▶ _Instructions to follow_
Extract exactly those lines that lie between the start of the material and the line with "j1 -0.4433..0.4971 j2", including both boundary lines and no others.

▶ _Supplied data_
※
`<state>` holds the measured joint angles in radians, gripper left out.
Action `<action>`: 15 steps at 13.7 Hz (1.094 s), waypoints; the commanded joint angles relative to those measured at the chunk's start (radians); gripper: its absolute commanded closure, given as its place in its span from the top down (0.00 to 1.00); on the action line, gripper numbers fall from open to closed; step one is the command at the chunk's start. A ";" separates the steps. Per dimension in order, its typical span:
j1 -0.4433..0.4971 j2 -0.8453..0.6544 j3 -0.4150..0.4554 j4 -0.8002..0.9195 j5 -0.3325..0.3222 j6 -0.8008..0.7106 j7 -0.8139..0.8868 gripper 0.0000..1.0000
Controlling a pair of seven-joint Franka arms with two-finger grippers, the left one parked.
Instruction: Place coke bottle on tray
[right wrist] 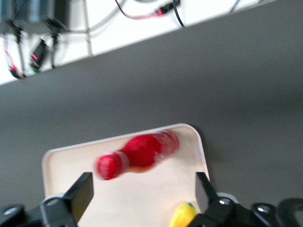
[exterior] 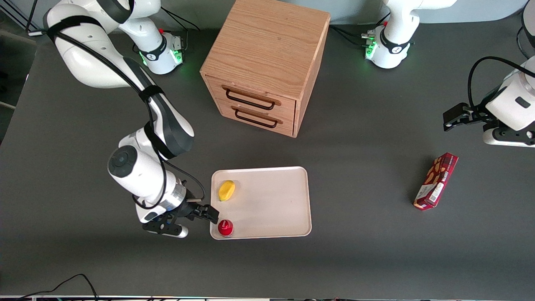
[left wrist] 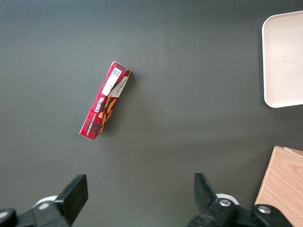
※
▶ _Written response_
`<state>` holds the measured joint angles in radians, gripper left out.
Action `<action>`: 15 steps at 13.7 Hz (1.094 s), waypoints; the commanded joint angles relative to those measured at the chunk's start (radians); gripper: its absolute commanded closure, given as its place in its span from the top down (0.00 to 1.00); on the action line, gripper numbers fall from open to closed; step one is the command at the chunk's start. A ";" separates the steps. Per dimension in order, its typical span:
j1 -0.4433..0.4971 j2 -0.8453..0.6544 j3 -0.4150..0.4554 j4 -0.8002..0.9195 j5 -0.3325..0.3222 j6 -0.8008..0.7106 j7 -0.8139..0.8868 gripper 0.0000..1.0000

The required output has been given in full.